"Romeo, Romeo, where is f**king Romeo?" pleads a sleep deprived, anguished Juliet, her spirit broken by potty training failure and an emotionally inept husband. Romeo hides. He reads a newspaper and eats a chocolate bar cosseted behind the front door of their Paris apartment, unable to offer succour to either his hysterical wife or screaming toddler.

Choreographer Ben Duke thrusts us into the tedium and mediocrity of married life. Juliet and Romeo - a guide to long life and a happy marriage offers a candid glimpse of Shakespeare's star-crossed lovers if they had survived the gauntlet of death draughts and daggers.

We meet Romeo (Duke) and Juliet (Solène Weinachter) in couple therapy. 40 somethings staring down the barrel of middle age; burdened by a limp marriage that hasn't lived up to romantic expectations.

Attempting to address their problems, they take turns to recall memories. Acting out their hormone-fuelled dalliance, brush with death and elopement to France; they bicker about the accuracy of their recollections. In Duke's imaging, Juliet awakes before Romeo takes the poison. The business of getting to know one another follows hasty nuptials. Sitting at a Formica kitchen table they exchange superficial information as if on a bad first date.

 The blend of spoken word and choreography is darkly funny. The grit in the humour elicits pearls of warmth and empathy from the audience. The desire for a happy ending is palpable, although - spoiler alert - not meant to be. Duke's talent as a choreographer and performer is in expressing what is not said. Speaking about the work, he describes finding the cracks in the dialogue - gaps where movement can do the talking. The choreographic conversation between Duke and Weinachter is first class. A delicious awkwardness is penned by Duke's twisted limbs, his long legs shoot out from underneath him like clumsy chat up line. He sends his body in multiple directions, sometimes crumbling in on himself, or on occasion exploding like a pent-up teenager.

Weinachter characterises Juliet as vivacious and eloquent. Seemingly confident in her own skin, Juliet drives the dialogue and pace. Yet she is a fantasist. Her physicality leaks obsessive behaviours and clamours for attention. In a duet that oscillates between foreplay and an emotional wrestling match Weinachter harnesses the strength of Juliet's misplaced convictions grappling with Romeo on an equal footing.

Musical references to Prokofiev's magnificent score and the soundtrack from Baz Luhrmann's 1996 film adaptation are a nod to Shakespeare's unerring influence in popular culture and high art. Romeo's jaw clenching attempt to dance with Juliet's slumbering body in the Capulet family crypt is a cheeky sideways look at one of classical ballet's iconic moments.

Both protagonists harbour secrets, told to the audience via two monologues. Juliet's admission is an ill-judged moment of weakness, Romeo's - by contrast - brandishes a sledge hammer against Shakespeare's 400 year-old edifice of true love.   

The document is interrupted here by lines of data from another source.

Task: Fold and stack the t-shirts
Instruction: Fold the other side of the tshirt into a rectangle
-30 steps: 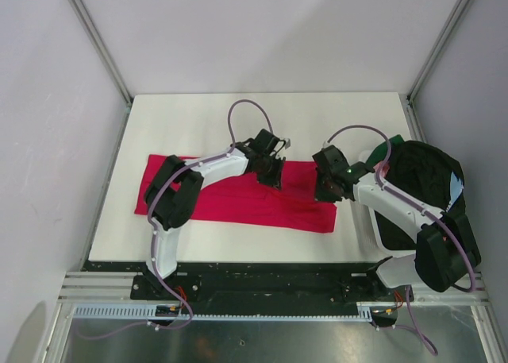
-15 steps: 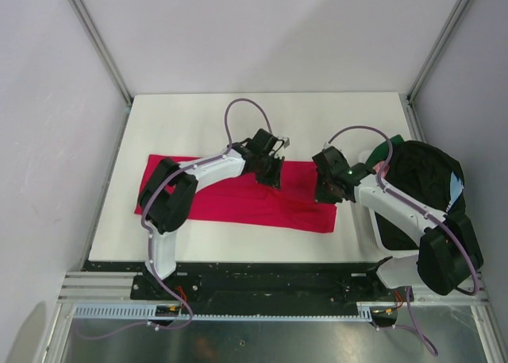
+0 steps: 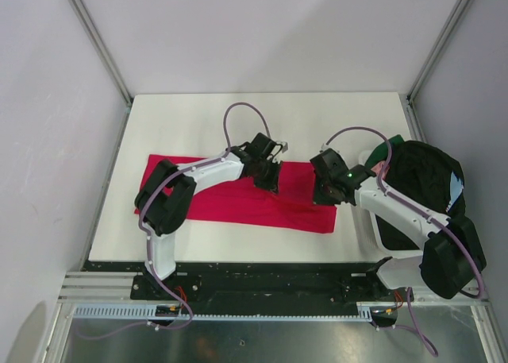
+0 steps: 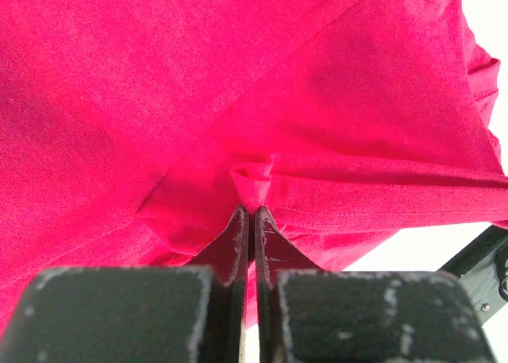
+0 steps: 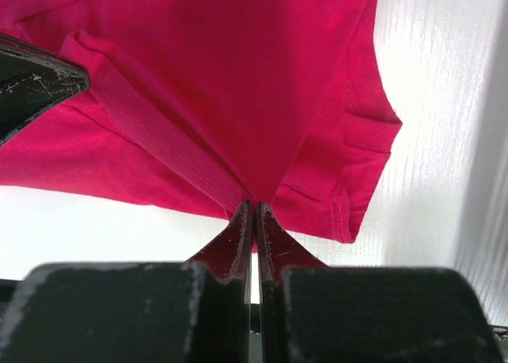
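A red t-shirt (image 3: 230, 198) lies folded in a long band across the white table (image 3: 198, 125). My left gripper (image 3: 268, 182) is shut on a pinch of the red cloth near the band's upper middle; the wrist view shows the fold (image 4: 252, 180) caught between the closed fingers. My right gripper (image 3: 324, 193) is shut on the shirt's right end; its wrist view shows the hem (image 5: 238, 184) drawn into the closed fingers, with the sleeve edge (image 5: 349, 180) hanging to the right. A dark t-shirt (image 3: 421, 180) lies heaped at the right edge.
The dark heap with a green patch (image 3: 389, 144) lies partly off the table's right side, under my right arm. Grey walls and metal frame posts (image 3: 99, 41) surround the table. A black rail (image 3: 262, 283) runs along the near edge.
Both grippers have shifted slightly to the left with the red cloth still held. The shirt's shape has barely changed.
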You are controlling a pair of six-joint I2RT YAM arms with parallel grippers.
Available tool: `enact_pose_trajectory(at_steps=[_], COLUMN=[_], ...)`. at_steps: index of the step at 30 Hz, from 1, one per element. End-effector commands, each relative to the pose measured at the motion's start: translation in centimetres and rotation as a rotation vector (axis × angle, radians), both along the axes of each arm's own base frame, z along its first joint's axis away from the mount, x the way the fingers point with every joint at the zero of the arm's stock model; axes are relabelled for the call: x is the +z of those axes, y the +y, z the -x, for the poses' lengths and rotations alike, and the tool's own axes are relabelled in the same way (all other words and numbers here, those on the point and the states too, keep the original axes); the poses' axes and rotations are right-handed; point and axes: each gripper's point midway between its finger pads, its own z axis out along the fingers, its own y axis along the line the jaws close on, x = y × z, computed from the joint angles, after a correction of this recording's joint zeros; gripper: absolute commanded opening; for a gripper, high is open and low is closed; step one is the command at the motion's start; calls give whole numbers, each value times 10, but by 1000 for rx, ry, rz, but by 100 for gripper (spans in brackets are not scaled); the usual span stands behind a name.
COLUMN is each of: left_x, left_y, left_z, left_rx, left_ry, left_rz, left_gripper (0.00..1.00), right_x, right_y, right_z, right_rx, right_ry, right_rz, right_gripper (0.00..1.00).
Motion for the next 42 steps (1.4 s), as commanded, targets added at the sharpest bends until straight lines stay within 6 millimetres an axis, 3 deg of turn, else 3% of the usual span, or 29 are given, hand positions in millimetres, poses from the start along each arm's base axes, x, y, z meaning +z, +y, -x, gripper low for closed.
enact_pose_trajectory(at_steps=[1,11,15,19,23,32,37,42], left_x=[27,22,16,14,19,47,47,46], left_y=[-3,-2,-3,0,5,-3,0,7], left_z=[-2,2,5,12,16,16,25,25], left_rx=[13,9,-8,-24,-32,-62,-73,-52], left_ry=[-59,-54,-47,-45,-61,-100,-82,-92], left_rz=[44,43,51,55,60,123,132,117], left_gripper=[0,3,16,39,50,48,42,42], right_x=[14,9,-8,-26,-27,-14,-15,-23], right_y=[2,3,-3,-9,-10,-20,-15,-4], right_z=[1,5,6,14,16,-3,-15,-12], right_rx=[-12,-13,-16,-14,-12,-49,-45,-20], right_ry=[-33,-23,-1,29,25,-16,-17,5], right_rz=[-18,7,48,75,61,-11,-35,-30], right_gripper=[0,0,6,21,34,36,35,33])
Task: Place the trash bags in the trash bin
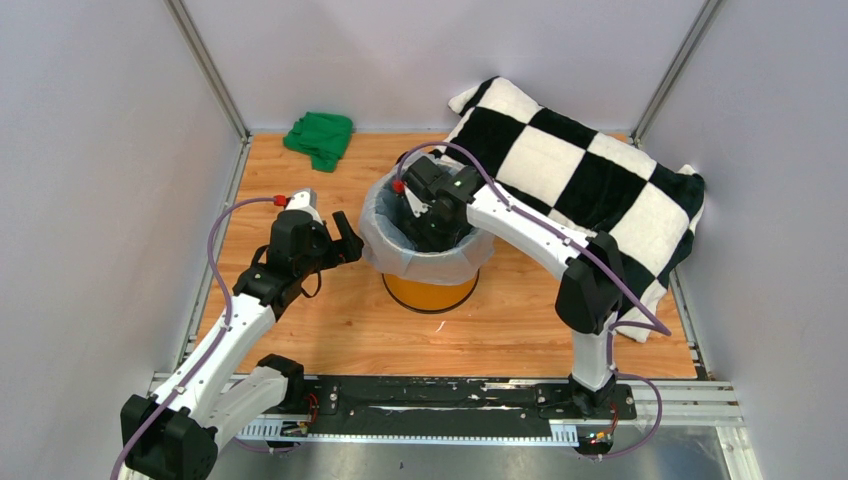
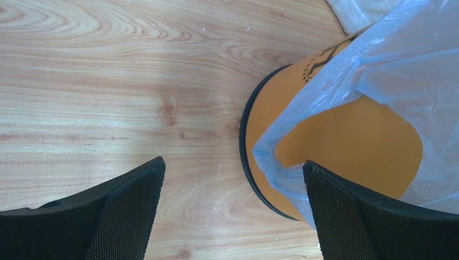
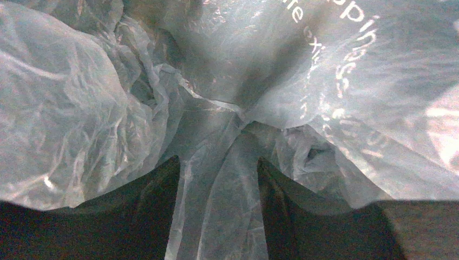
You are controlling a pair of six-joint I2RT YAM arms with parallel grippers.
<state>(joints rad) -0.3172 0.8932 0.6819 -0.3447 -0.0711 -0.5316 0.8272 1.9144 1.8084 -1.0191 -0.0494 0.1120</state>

The ending feels a little abrupt. Tempers boil over and confessions are spoken in anger. These big revelations rush towards a hard stop we're not quite ready for. The substantial build-up and the emotional investment feels squandered. It's finely crafted theatre that trips over its own feet at the end. However, that's not what I will take away from this show. Staying with me is Duke's consummate ability to articulate tragedy through humour and convey human ambiguities with a pinpoint accuracy.